----- Input for this task -----
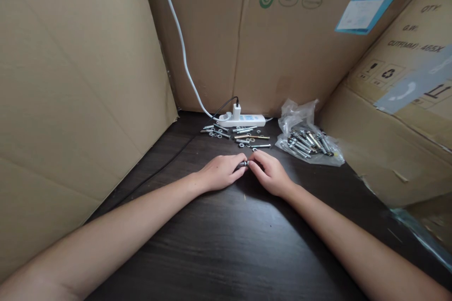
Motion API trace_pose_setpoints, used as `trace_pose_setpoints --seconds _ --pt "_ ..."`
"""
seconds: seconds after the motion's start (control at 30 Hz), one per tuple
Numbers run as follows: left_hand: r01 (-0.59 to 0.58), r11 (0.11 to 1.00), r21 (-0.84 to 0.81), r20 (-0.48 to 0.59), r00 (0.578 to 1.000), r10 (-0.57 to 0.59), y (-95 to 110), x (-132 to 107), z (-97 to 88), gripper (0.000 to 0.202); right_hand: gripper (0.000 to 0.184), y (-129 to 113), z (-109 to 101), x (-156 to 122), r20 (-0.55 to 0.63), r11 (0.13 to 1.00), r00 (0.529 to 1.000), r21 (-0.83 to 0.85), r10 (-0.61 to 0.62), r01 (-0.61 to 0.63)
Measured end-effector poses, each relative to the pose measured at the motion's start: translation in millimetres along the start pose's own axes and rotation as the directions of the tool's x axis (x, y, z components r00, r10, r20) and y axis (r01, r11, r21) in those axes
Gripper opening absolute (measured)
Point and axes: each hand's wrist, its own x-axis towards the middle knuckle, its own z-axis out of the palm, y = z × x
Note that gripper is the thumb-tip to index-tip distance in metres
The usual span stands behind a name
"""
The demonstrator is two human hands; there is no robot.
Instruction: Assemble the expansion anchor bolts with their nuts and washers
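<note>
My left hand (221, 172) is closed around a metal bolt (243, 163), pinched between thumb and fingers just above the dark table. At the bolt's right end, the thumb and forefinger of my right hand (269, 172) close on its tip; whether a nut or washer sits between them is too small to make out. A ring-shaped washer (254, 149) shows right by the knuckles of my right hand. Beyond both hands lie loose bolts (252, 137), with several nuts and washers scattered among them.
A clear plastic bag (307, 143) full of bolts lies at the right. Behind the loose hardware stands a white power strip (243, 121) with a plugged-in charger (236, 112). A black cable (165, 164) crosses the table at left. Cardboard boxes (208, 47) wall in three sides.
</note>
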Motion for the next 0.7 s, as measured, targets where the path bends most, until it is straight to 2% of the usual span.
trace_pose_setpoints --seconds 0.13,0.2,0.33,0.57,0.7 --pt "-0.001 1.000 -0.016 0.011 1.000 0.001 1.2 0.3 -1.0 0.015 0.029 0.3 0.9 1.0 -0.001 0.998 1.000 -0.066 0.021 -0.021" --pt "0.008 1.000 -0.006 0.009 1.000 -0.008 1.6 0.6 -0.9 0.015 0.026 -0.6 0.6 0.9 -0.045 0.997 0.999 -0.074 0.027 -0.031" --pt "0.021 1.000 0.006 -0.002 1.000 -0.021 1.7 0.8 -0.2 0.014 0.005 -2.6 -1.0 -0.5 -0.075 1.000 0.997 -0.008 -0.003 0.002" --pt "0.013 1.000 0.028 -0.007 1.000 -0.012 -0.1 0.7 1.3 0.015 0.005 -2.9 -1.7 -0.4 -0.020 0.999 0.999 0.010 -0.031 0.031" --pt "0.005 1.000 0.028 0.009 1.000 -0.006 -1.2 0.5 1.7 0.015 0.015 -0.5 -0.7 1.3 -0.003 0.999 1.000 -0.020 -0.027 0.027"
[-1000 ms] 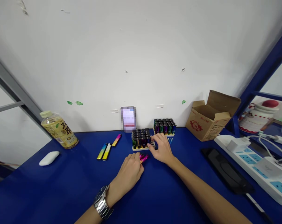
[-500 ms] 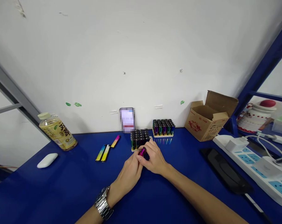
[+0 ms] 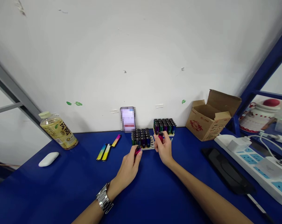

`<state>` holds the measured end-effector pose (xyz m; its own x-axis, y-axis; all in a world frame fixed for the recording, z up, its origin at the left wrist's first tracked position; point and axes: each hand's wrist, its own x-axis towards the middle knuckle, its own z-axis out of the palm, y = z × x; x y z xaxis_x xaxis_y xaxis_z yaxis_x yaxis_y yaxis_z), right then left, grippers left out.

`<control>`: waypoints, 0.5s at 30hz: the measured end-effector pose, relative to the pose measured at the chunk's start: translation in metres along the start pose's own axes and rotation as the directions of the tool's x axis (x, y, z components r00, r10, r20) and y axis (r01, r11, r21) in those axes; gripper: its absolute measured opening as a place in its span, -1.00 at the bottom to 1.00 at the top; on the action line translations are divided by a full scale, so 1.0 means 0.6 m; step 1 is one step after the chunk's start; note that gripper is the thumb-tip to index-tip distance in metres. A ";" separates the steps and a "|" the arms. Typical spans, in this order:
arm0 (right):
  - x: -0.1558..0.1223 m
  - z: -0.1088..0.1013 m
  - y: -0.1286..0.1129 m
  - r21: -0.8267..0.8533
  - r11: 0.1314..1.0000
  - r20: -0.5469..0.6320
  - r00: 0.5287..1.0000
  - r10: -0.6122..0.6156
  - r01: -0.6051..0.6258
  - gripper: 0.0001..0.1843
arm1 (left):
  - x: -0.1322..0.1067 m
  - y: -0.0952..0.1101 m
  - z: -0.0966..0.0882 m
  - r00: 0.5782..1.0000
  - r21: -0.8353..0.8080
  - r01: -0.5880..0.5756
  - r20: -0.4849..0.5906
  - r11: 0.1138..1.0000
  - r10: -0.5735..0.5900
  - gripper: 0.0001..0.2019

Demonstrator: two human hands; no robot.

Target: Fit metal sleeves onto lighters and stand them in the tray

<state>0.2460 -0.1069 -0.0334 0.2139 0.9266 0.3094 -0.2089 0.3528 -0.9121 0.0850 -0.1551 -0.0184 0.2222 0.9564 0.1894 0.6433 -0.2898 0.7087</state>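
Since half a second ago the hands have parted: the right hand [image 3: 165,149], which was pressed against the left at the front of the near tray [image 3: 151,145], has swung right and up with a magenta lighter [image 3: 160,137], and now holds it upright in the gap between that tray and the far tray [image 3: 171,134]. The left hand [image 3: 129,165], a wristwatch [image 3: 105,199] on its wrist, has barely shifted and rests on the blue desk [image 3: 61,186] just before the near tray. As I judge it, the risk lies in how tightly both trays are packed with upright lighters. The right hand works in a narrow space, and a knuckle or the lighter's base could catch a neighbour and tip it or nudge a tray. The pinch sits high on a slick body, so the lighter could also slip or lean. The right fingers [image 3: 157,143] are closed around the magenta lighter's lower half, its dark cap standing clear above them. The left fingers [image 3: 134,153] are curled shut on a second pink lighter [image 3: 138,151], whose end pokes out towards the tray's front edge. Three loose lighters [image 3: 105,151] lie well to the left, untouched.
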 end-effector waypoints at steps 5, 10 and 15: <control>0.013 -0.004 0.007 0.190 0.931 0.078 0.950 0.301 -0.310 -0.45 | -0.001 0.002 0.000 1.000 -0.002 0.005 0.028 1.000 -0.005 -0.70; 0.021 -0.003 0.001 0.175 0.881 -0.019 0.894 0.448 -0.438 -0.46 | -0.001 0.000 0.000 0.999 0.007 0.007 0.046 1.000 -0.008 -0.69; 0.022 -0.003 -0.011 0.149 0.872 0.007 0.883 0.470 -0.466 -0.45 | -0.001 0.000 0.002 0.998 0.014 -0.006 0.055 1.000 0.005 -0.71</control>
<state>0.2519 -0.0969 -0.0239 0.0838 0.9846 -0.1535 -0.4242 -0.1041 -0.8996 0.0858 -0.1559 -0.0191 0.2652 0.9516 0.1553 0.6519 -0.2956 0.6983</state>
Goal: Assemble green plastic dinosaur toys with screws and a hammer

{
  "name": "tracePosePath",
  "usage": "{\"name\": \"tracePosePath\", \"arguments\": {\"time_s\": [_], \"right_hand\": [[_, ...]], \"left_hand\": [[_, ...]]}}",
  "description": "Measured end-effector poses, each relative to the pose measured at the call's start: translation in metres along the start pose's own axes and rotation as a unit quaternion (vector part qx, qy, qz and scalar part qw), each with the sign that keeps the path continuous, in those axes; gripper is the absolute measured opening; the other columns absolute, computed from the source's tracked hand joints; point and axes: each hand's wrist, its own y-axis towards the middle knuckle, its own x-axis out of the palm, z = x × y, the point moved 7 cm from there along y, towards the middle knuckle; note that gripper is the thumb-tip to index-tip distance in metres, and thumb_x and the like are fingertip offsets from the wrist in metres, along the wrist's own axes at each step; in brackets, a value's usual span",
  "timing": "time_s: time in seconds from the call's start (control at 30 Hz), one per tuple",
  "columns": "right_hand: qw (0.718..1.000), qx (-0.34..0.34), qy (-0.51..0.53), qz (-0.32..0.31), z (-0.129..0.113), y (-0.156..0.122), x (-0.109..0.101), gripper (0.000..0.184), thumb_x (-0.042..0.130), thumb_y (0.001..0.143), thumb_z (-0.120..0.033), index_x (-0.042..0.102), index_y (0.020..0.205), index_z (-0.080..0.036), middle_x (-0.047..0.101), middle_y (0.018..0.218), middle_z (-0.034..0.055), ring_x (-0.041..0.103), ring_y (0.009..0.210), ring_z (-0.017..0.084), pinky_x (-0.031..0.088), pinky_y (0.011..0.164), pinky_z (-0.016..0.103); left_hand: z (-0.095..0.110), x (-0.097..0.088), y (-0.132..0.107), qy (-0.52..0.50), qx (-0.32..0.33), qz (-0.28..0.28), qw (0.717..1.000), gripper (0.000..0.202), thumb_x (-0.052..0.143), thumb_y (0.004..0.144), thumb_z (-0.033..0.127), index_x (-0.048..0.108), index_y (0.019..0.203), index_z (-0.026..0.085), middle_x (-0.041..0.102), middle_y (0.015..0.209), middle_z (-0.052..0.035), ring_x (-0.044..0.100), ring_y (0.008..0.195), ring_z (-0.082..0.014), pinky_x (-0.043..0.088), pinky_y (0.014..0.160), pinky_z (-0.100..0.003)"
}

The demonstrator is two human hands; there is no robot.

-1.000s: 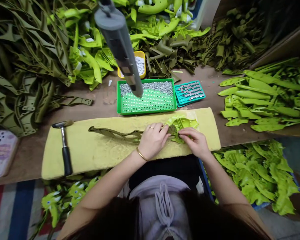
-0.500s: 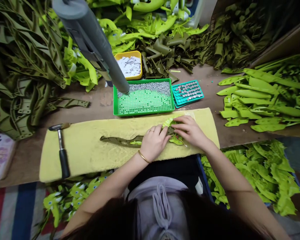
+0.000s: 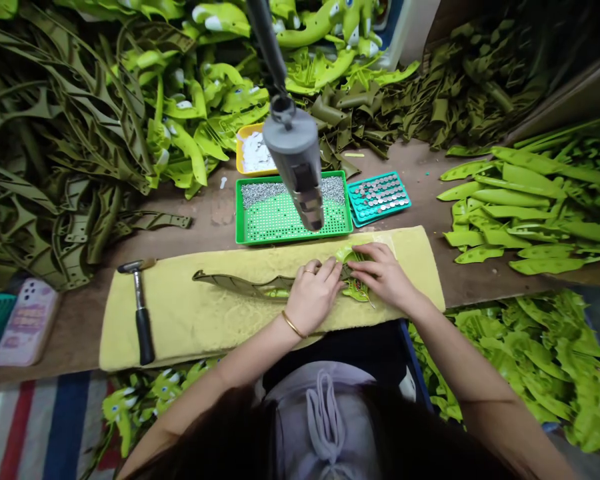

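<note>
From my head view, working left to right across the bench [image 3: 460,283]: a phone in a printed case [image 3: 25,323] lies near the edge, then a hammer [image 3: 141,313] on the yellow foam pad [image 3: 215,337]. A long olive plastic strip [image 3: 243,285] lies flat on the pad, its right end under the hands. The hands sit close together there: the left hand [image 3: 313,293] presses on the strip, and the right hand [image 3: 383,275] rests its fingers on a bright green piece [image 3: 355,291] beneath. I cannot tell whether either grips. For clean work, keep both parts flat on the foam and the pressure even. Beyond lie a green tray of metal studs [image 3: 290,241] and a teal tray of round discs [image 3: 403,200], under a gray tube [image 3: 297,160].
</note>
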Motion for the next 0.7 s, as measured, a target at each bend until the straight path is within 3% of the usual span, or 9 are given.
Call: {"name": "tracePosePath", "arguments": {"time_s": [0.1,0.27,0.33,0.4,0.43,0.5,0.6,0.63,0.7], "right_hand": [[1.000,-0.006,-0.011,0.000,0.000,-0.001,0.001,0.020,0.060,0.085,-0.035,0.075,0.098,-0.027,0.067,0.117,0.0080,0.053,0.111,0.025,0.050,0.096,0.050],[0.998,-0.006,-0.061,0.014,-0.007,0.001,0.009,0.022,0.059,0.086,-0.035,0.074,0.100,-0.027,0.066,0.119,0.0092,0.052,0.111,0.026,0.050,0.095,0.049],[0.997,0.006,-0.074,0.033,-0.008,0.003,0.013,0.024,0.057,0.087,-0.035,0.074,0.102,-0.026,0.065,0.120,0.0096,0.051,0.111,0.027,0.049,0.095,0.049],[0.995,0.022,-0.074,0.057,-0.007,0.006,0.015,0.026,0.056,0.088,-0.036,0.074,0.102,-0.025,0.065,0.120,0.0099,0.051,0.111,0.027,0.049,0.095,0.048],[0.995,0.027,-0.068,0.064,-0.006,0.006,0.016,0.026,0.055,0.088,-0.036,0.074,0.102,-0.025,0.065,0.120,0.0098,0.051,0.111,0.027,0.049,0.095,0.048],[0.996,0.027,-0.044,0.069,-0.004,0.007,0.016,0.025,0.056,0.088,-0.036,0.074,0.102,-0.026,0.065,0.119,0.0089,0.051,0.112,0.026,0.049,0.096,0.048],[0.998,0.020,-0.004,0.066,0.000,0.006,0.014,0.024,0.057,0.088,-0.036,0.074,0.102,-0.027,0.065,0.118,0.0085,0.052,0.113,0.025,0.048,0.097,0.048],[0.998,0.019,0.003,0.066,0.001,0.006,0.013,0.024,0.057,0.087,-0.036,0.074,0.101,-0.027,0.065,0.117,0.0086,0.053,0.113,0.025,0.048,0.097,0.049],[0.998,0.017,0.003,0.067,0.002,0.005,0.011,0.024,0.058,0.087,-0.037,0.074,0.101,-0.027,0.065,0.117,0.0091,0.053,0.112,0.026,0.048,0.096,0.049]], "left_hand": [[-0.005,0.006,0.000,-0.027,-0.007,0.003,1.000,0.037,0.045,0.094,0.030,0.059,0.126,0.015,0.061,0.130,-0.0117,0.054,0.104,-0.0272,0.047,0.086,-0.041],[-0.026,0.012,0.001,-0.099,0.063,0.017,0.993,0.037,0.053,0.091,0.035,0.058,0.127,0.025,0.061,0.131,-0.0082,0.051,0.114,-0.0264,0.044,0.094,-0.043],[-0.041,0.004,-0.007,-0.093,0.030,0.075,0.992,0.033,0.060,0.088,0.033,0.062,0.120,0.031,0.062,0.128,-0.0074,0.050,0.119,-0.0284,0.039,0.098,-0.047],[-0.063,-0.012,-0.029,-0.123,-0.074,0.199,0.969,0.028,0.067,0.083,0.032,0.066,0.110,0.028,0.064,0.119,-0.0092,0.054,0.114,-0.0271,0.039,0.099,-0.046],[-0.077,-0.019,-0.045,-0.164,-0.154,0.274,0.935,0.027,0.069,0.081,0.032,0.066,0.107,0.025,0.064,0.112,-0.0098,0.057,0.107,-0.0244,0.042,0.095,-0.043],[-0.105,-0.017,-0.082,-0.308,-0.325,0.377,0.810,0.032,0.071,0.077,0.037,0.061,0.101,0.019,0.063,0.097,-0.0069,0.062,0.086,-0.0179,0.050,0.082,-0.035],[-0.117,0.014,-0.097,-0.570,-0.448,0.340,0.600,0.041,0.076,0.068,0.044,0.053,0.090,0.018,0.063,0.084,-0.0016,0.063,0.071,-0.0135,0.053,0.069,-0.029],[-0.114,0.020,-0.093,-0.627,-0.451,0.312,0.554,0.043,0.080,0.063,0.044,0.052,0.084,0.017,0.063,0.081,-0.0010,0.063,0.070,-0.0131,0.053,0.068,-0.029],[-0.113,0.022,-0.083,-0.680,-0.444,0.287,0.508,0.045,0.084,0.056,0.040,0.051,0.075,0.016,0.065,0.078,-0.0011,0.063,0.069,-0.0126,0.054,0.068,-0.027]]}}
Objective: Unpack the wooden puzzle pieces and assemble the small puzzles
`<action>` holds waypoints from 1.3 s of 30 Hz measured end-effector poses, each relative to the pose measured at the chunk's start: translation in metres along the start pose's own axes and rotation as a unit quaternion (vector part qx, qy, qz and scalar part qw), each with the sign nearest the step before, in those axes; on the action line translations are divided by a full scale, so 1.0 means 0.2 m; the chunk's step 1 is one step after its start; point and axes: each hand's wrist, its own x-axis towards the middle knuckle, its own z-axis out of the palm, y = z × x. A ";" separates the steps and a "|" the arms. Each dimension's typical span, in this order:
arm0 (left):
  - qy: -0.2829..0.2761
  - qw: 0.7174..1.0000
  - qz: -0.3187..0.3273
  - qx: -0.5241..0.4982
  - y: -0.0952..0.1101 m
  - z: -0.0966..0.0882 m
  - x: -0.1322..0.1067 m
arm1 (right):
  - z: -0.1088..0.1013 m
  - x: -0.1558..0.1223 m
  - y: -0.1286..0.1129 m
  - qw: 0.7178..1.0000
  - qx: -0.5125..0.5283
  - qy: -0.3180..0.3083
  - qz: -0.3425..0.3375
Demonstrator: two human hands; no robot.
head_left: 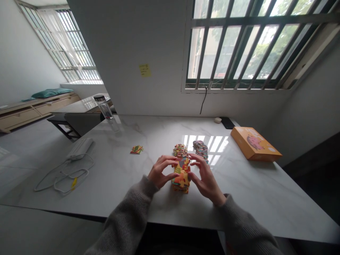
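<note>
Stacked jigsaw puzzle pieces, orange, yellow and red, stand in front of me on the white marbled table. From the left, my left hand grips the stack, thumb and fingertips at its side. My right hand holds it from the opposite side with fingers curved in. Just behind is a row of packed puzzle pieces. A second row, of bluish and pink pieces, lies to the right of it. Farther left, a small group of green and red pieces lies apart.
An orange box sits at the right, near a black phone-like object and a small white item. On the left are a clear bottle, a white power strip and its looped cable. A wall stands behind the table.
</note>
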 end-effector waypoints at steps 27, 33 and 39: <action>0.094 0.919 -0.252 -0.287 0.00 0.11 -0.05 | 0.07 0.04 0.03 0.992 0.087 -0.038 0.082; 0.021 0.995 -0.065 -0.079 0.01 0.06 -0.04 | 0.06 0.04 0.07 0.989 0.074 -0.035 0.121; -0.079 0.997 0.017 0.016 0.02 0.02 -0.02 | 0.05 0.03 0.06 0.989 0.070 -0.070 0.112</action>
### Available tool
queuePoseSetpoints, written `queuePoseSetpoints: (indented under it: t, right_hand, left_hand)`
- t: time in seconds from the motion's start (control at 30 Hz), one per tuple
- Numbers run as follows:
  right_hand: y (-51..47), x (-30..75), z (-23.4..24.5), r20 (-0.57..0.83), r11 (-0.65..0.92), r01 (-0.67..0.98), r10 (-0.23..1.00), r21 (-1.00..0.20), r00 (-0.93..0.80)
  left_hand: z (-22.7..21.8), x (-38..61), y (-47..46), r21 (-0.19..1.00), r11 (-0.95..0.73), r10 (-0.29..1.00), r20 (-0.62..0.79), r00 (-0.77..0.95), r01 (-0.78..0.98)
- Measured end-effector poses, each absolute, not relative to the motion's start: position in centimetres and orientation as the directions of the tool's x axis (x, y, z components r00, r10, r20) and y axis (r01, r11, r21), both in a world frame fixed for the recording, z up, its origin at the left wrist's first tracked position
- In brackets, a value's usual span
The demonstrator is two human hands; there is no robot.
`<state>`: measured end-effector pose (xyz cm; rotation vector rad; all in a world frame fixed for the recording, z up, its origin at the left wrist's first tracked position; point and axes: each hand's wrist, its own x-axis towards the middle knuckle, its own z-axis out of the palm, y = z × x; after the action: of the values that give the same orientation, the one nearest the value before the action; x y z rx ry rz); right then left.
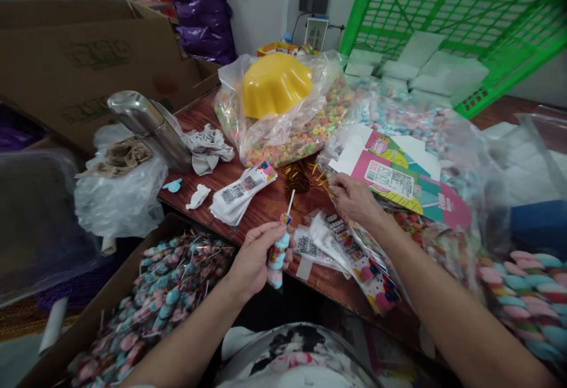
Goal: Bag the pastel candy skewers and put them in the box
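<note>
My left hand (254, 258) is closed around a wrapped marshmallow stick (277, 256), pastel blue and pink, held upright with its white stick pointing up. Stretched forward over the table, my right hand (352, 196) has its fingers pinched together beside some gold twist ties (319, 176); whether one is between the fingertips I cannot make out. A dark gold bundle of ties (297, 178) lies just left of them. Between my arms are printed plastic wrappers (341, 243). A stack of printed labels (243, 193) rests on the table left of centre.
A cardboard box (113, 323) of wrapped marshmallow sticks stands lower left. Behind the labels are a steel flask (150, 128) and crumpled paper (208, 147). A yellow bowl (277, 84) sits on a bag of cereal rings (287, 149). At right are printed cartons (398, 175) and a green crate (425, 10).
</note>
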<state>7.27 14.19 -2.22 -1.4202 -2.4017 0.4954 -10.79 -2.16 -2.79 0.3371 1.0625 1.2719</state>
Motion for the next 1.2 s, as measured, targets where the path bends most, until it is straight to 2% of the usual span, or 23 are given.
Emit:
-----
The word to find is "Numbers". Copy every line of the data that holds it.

» Result of this task:
Numbers run as follows: left_hand: r01 (-0.59 to 0.58), r11 (0.11 to 1.00), r21 (-0.84 to 0.81), r20 (-0.48 to 0.59), r00 (0.578 to 1.000), r10 (-0.57 to 0.59), y (-95 to 110), x (-132 to 107), z (-97 to 88), gripper (0.000 to 0.202); right_hand: gripper (0.000 to 0.184), y (-129 to 113), z (-109 to 101), x (-156 to 122), r20 (-0.55 to 0.63), r11 (0.13 to 1.00), r00 (0.529 to 1.000), r21 (-0.83 to 0.85), r10 (-0.61 to 0.62), r01 (-0.61 to 0.63)
- Numbers run as follows:

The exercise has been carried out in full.